Since I last posted, I learned how to download pictures from my new (to me) DXG camera. That was how I was able to share the pictures and YouTube footage I shot at the "Kill the Bill!" rally at the Statehouse on Tuesday. Until yesterday, I hadn't paid attention to the fact that this camera features the ability to record audio files. Between the lens and the shutter, there is a small microphone, and close to it is a speaker about the size of the nail on my pinkie.
Currently, I'm a little more than halfway through a taped letter (as in magnetic recording tape) to a friend in St. Louis, a tape I've been promising to mail him since before Christmas. As I've been spending my breaks and lunches with my Memorex portable cassette recorder in my hand, I've also been wondering about the possibilities that the audio feature of my camera open up to me.

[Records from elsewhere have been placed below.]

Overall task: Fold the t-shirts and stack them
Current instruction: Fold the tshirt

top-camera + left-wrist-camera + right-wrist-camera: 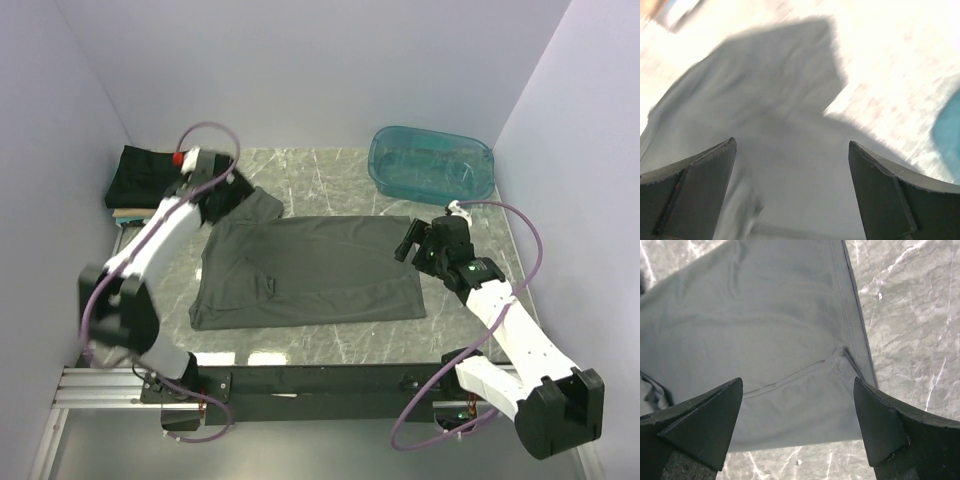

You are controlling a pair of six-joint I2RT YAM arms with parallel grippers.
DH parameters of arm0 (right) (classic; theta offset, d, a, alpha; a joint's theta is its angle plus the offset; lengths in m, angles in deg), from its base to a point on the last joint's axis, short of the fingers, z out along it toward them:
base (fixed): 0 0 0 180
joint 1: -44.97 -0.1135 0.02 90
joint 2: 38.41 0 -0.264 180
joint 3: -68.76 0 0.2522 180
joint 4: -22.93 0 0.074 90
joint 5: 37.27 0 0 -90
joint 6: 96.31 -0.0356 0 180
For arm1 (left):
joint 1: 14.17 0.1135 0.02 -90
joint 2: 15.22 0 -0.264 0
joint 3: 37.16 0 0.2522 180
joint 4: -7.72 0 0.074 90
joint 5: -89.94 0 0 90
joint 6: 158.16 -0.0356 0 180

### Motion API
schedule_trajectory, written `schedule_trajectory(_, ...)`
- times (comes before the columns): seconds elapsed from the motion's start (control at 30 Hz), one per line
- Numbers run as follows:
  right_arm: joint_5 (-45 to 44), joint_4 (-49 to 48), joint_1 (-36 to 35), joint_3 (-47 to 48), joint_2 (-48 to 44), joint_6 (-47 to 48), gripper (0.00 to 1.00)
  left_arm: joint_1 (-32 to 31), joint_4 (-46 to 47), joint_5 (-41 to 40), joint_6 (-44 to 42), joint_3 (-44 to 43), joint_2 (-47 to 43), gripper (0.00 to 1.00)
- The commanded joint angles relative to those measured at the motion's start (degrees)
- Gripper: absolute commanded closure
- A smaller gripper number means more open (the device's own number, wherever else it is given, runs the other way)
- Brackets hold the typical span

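Observation:
A dark charcoal-grey t-shirt (310, 270) lies spread flat on the marble table. My left gripper (228, 196) hovers open over its far-left sleeve. The left wrist view is blurred, with that sleeve (775, 95) ahead of the open gripper (791, 142) and nothing between the fingers. My right gripper (412, 244) stands open at the shirt's right edge. In the right wrist view the gripper (798, 381) stands above the shirt's hemmed corner (840, 357), holding nothing. A folded black t-shirt (145, 175) rests at the back left on a tan layer (128, 212).
A translucent teal tub (432, 163) stands at the back right, and its edge (947, 132) shows in the left wrist view. Lilac walls close in the table on the left, back and right. Bare marble (910, 315) shows right of the shirt.

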Motion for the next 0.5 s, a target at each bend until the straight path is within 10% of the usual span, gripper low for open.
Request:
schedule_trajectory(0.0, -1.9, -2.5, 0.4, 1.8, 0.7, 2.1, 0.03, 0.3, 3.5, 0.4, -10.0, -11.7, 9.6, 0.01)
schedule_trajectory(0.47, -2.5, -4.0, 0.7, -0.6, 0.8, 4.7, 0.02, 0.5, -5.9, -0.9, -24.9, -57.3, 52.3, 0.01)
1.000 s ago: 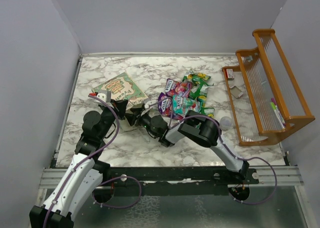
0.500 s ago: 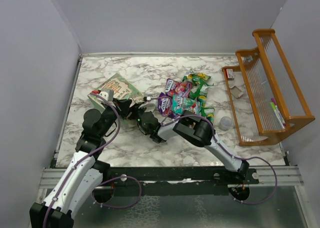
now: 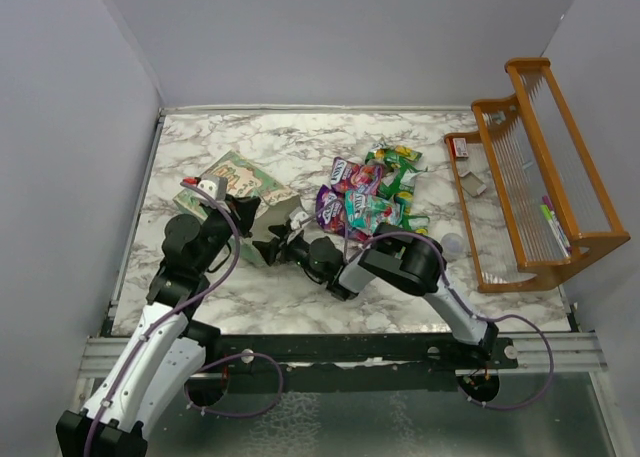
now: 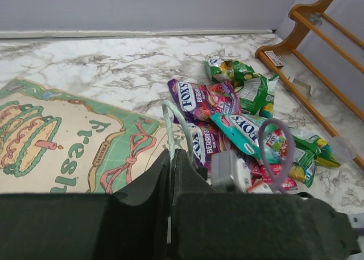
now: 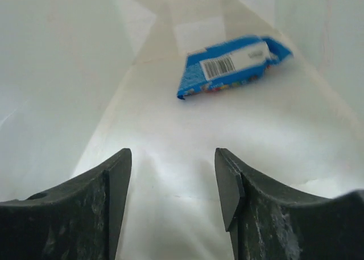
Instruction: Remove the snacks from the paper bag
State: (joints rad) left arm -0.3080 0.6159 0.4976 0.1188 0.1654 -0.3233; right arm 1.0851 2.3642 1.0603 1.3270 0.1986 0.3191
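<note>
My right end effector is inside the paper bag, jaws apart w/ nothing between them. Straight ahead and a bit right, deeper in, lies a blue packet flat on the bag's pale inner wall, well apart from my fingertips. Its long axis runs across my line of reach, left end nearer me and right end tipped farther in. So, as I judge it, the reach is fwd and slightly right, w/ the jaws closing over the packet's short width or its near-left corner.

The right arm is the only one w/ access. My left end effector is clamped tight on the bag's rim by the handle, holding the mouth up. The other packets lie in a pile on the worktop, to the right of the bag.

Vs a sec ago: right jaws have spread wider, and the right arm went left, then came back to the bag's mouth. The bag has shifted a little under the left grip. The pile is unchanged.
</note>
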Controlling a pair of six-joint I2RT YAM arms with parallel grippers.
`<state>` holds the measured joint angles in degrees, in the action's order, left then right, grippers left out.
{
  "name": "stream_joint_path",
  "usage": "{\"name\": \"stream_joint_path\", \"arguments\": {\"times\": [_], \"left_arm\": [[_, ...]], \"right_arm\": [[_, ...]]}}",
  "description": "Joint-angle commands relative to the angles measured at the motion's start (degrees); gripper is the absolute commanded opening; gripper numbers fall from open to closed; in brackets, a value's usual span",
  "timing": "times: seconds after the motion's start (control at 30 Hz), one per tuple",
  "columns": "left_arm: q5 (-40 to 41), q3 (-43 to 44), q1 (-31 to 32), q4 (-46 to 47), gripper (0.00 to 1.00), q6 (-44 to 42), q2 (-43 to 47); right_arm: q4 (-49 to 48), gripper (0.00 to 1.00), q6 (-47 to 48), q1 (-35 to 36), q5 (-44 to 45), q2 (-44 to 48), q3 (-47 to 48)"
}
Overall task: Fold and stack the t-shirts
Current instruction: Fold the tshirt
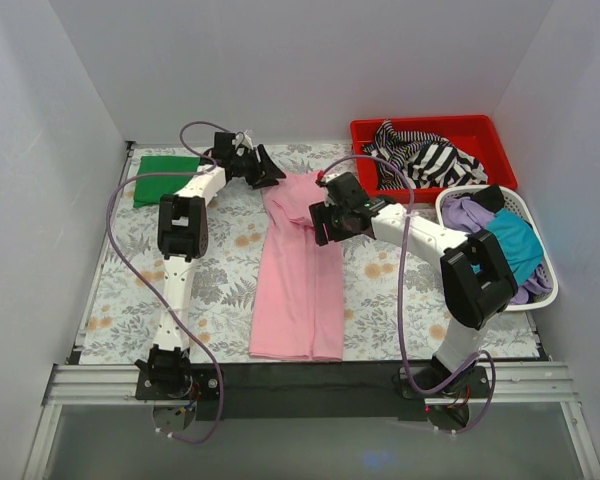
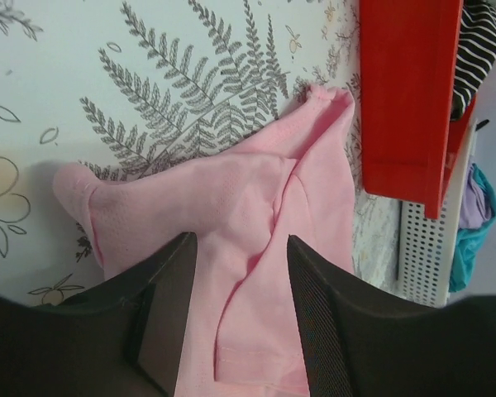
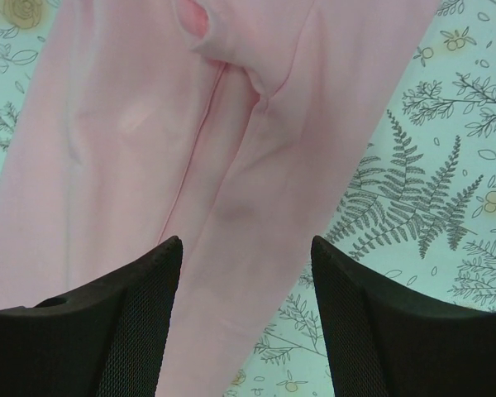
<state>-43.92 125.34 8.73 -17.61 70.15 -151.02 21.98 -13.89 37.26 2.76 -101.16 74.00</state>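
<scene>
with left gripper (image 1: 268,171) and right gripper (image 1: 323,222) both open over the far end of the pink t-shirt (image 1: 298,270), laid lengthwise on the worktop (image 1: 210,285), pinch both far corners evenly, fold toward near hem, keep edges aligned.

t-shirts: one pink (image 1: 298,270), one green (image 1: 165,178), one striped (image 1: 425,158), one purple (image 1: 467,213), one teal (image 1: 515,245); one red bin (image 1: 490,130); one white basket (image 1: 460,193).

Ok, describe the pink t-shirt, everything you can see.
The light pink soft cloth t-shirt lies flat on the floral-print table cover, folded lengthwise into a long strip, lightly creased, running far to near down the table's middle. The open left claw and open right claw hang over its far end.
</scene>
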Motion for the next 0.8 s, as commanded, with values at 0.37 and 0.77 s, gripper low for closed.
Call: {"name": "stream_joint_path", "arguments": {"times": [0.37,0.77], "left_arm": [[6.9,10.8,-0.9,-1.5,0.54,-3.3,-5.3],[5.2,10.9,-4.2,-0.1,0.56,-1.9,-4.4]], "right_arm": [[-3.7,0.68,1.1,15.9,-11.2,-7.3,1.8],[-2.7,0.70,0.4,19.5,-14.9,-17.7,10.3]]}}
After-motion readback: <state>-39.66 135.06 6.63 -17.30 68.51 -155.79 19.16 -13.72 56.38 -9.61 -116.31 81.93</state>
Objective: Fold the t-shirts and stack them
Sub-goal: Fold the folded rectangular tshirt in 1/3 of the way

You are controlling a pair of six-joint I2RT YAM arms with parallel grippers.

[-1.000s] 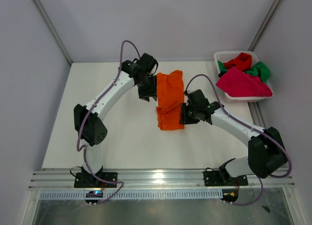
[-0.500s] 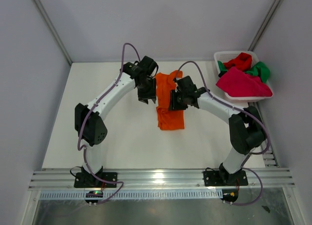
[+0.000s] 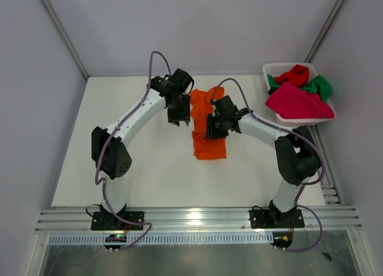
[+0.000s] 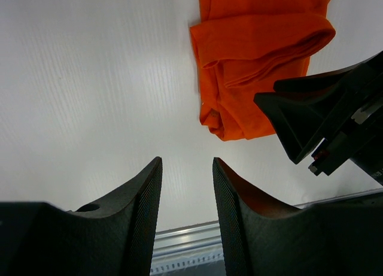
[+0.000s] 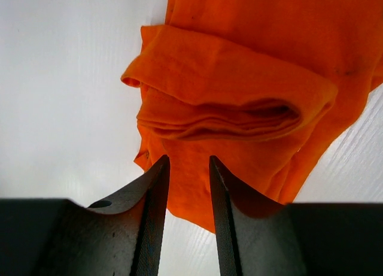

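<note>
A partly folded bright orange t-shirt point(image 3: 209, 147) lies mid-table, with a rolled fold point(image 5: 227, 102) across its middle. My right gripper point(image 3: 210, 132) hovers over that fold, and in its wrist view the gripper point(image 5: 188, 168) stands open with only cloth below it. My left gripper point(image 3: 178, 118) stands just left of the shirt, open, and its wrist view shows the gripper point(image 4: 187, 174) over bare table with the orange shirt point(image 4: 257, 66) ahead to the right. Magenta-pink point(image 3: 296, 102), red point(image 3: 294, 75) and green point(image 3: 320, 86) t-shirts lie bunched in the basket.
The white lattice basket point(image 3: 272, 69) stands at the back right corner. Grey walls close in the white table point(image 3: 149, 168) on the left, back and right. A metal rail point(image 3: 191, 219) runs along the near edge by the arm bases.
My right gripper has swung from the shirt's right edge leftward and farther back, over the shirt's middle. The left arm has stayed put. Neither gripper's opening has changed.
</note>
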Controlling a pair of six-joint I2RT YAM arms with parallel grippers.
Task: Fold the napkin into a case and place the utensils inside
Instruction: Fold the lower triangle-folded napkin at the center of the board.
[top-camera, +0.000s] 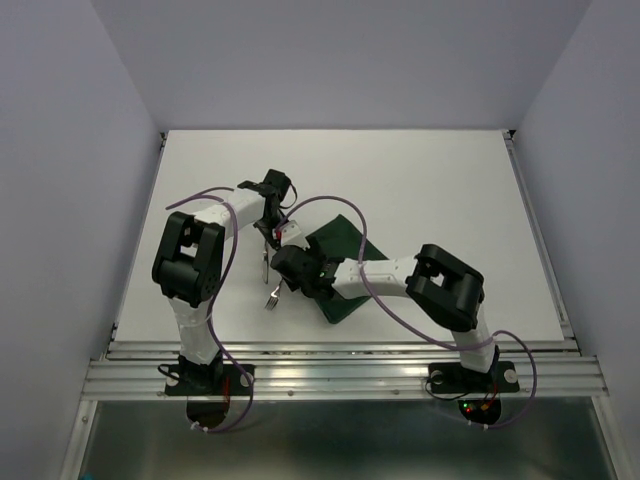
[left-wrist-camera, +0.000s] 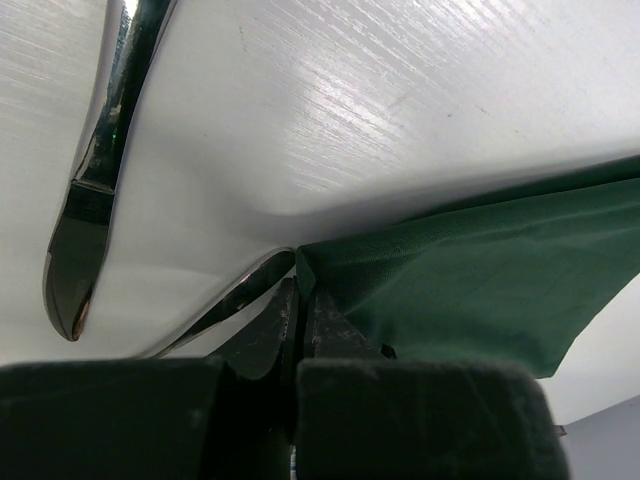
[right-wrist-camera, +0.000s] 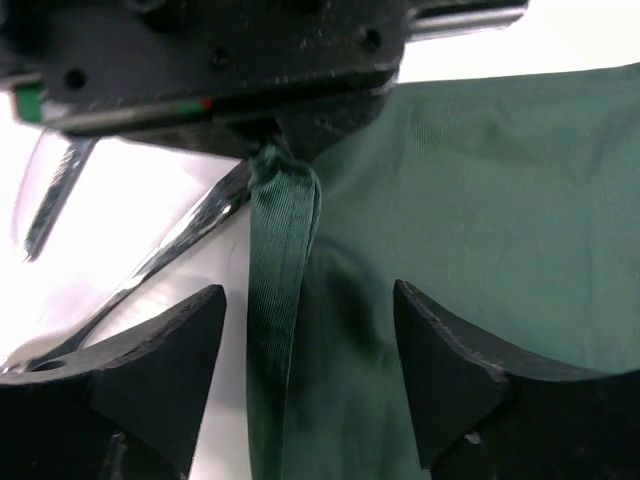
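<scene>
Napkin (right-wrist-camera: 480, 200), clamped at its corner by the left claw (left-wrist-camera: 300, 315), sends a raised fold straight into the gaping, empty right claw (right-wrist-camera: 310, 310).

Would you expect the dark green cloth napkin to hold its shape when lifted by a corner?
Probably floppy: where the left tool pinches the dark green cloth napkin, it gathers into a soft ridge. Likely light, as a small corner pinch raises it. Its woven surface suggests little slipping.

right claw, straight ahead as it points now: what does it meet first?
The right claw would likely meet the pinched-up fold of the napkin first, then the left claw gripping it just beyond; depth unclear.
</scene>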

One thought has crossed my mind, the possibility of occasionally posting spoken-word entries to this blog. I have made very short-lived attempts at keeping taped diaries in the past, never lasting more than a few days. I was most prolific when I was carrying a microcassette recorder with me most of the time, a machine that has since conked out on me, but which I will replace this spring.
But for the moment, I am stymied as to how to proceed. I made small sound files last night, of about 30 seconds' duration max, consisting of little more than "Testing one, two, three." I was able to load them to the laptop, but how to get them from the hard drive to the blog is still a mystery to me.
And maybe it's supreme arrogance on my part to think my life is so worth chronicling that I should endeavor to record it in yet another way. I already have a voluminous diary, and I think that paper will ultimately keep longer than computer files. I have this blog, which I've kept for four years (including its time on LiveJournal). So do I need to turn on the microphone and open a vein?
I pondered this for awhile at work yesterday and today. The surface of my work table here at home is too cluttered (beyond just the usual genius-at-work scattering of papers), but I did manage to clear away some of the detritus that has clogged my L-shaped desk at work.
The closest the Industrial Commission came to this was when an elderly woman in my department retired. She had been there since about 1942, and she was hired quickly because most men were in the service by then. She retired a year or two after I came, and when people cleaned out her desk, they found several uncashed paychecks. (Compare that to me: If my paycheck is $50 short, I notice it immediately and I'm on the phone to payroll at warp speed.) I am not sure of this woman's precise age. There are unconfirmed rumors that she waited tables at the Last Supper, while others claim she is Millard Fillmore's illegitimate daughter.